== TASK BRIEF ==
Without the pictures, write the listing out again exactly as it appears.

== DATASET EXTRACT ==

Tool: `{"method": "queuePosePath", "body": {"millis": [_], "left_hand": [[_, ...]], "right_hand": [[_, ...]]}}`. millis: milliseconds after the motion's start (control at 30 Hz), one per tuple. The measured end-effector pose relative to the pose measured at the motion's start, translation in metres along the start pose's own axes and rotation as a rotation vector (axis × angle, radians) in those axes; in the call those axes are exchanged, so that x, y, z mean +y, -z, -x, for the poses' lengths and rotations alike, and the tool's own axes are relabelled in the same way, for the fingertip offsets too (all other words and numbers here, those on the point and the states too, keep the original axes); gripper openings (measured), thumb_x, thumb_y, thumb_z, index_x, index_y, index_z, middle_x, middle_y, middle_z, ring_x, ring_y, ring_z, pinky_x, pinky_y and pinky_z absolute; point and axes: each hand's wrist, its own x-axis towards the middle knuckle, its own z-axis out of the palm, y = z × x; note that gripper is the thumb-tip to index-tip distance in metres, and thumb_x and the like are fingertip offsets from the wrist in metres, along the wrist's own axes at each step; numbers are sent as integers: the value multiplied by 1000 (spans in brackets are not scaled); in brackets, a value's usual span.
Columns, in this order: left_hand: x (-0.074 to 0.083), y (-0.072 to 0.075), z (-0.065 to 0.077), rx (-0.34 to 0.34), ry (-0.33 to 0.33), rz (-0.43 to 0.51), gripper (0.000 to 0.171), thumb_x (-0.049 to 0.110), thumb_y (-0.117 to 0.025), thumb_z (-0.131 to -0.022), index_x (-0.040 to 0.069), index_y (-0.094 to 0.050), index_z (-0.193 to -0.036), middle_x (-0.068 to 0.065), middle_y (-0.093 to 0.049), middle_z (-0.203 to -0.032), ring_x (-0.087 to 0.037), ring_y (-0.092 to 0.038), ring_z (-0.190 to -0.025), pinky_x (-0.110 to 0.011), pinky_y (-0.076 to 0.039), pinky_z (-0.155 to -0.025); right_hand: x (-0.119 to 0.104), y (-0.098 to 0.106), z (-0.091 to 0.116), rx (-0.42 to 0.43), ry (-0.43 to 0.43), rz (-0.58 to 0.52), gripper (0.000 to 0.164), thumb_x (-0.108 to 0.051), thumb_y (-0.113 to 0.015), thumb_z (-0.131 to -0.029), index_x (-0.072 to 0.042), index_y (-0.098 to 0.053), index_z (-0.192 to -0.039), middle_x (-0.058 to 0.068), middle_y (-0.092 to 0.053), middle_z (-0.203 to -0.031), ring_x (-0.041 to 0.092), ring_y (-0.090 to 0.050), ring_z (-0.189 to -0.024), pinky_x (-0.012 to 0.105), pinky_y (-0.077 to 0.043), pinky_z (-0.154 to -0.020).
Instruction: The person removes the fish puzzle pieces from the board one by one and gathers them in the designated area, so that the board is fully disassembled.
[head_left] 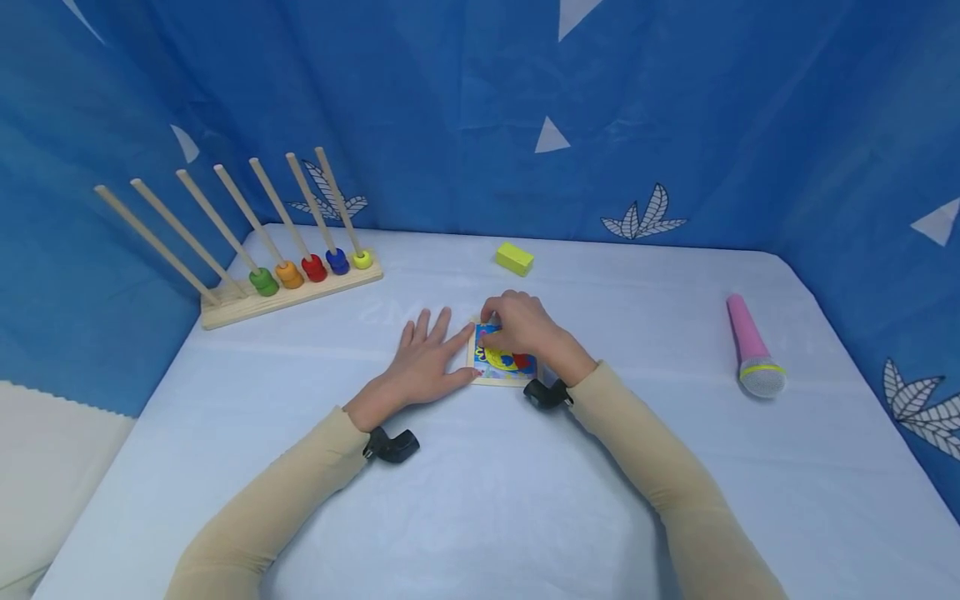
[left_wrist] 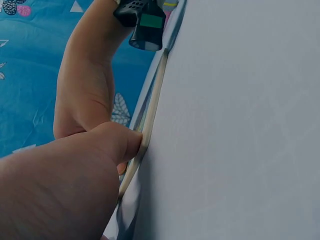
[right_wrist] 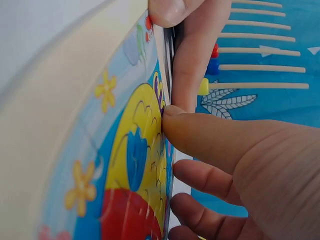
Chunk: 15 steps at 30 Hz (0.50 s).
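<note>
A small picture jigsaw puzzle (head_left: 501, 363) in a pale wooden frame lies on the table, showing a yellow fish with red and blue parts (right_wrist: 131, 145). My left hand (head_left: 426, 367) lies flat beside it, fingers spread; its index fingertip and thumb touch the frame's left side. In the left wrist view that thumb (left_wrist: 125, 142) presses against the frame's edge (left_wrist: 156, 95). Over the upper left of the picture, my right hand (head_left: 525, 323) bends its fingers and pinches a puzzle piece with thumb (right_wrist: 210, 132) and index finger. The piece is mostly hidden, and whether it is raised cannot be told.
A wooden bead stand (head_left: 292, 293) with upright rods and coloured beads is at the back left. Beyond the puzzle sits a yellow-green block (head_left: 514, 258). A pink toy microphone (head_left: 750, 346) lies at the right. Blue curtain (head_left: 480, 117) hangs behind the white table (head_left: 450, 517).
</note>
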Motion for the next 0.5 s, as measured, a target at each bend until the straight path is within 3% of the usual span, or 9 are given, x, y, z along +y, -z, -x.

== COMPLETED EXERCISE ==
Tool: `{"method": "queuePosePath", "body": {"millis": [_], "left_hand": [[_, ...]], "right_hand": [[_, ...]]}}`. millis: milliseconds after the motion's start (control at 30 Hz), one per tuple. The measured end-effector pose relative to the pose measured at the motion's start, translation in metres along the start pose's own axes and rotation as a rotation vector (axis × angle, radians) in those axes; in the call those axes are exchanged, so that x, y, z mean +y, -z, -x, for the poses' lengths and rotations alike, and the tool's own axes are relabelled in the same way, for the fingertip offsets too (all other words and numbers here, those on the point and the states too, keep the original axes); gripper openings (measured), thumb_x, thumb_y, thumb_z, index_x, index_y, index_z, middle_x, middle_y, middle_z, ring_x, ring_y, ring_z, pinky_x, pinky_y and pinky_z absolute; point and axes: each hand's wrist, its own x-axis towards the middle knuckle, its own z-axis out of the palm, y = z × x; note that gripper is the thumb-tip to index-tip distance in metres, and thumb_x and the like are fingertip offsets from the wrist in metres, along the wrist's own axes at each step; numbers are sent as integers: the value multiplied by 1000 (spans in brackets are not scaled); in brackets, a value's usual span.
Columns, in this order: left_hand: x (-0.074 to 0.083), y (-0.072 to 0.075), z (-0.065 to 0.077), rx (-0.34 to 0.34), ry (-0.33 to 0.33), rz (-0.43 to 0.51), gripper (0.000 to 0.171), thumb_x (-0.049 to 0.110), thumb_y (-0.117 to 0.025), thumb_z (-0.131 to -0.022), index_x (-0.040 to 0.069), index_y (-0.094 to 0.050), index_z (-0.193 to -0.036), middle_x (-0.068 to 0.065), middle_y (-0.093 to 0.049), middle_z (-0.203 to -0.032), ring_x (-0.087 to 0.037), ring_y (-0.092 to 0.038), ring_z (-0.190 to -0.025), pinky_x (-0.110 to 0.011), pinky_y (-0.076 to 0.039), pinky_z (-0.155 to -0.025); right_hand: x (-0.119 to 0.104), y (-0.098 to 0.106), z (-0.091 to 0.116), rx (-0.42 to 0.43), ry (-0.43 to 0.43), rz (-0.58 to 0.52), gripper (0.000 to 0.164), thumb_x (-0.108 to 0.051), thumb_y (-0.113 to 0.015), thumb_z (-0.131 to -0.029), index_x (-0.072 to 0.042), index_y (-0.098 to 0.053), index_z (-0.192 to -0.039), middle_x (-0.058 to 0.068), middle_y (-0.092 to 0.053), middle_z (-0.203 to -0.031), ring_x (-0.041 to 0.092), ring_y (-0.090 to 0.050), ring_z (-0.189 to -0.024), pinky_x (-0.012 to 0.105), pinky_y (-0.077 to 0.043), pinky_z (-0.154 to -0.020).
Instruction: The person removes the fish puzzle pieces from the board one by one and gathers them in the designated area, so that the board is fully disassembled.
[head_left] 
[left_wrist] 
[right_wrist] 
Chunk: 15 steps at 30 Hz (0.50 s).
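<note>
A small picture jigsaw puzzle (head_left: 501, 363) in a pale wooden frame lies on the table, showing a yellow fish with red and blue parts (right_wrist: 131, 145). My left hand (head_left: 426, 367) lies flat beside it, fingers spread; its index fingertip and thumb touch the frame's left side. In the left wrist view that thumb (left_wrist: 125, 142) presses against the frame's edge (left_wrist: 156, 95). Over the upper left of the picture, my right hand (head_left: 525, 323) bends its fingers and pinches a puzzle piece with thumb (right_wrist: 210, 132) and index finger. The piece is mostly hidden, and whether it is raised cannot be told.
A wooden bead stand (head_left: 292, 293) with upright rods and coloured beads is at the back left. Beyond the puzzle sits a yellow-green block (head_left: 514, 258). A pink toy microphone (head_left: 750, 346) lies at the right. Blue curtain (head_left: 480, 117) hangs behind the white table (head_left: 450, 517).
</note>
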Motion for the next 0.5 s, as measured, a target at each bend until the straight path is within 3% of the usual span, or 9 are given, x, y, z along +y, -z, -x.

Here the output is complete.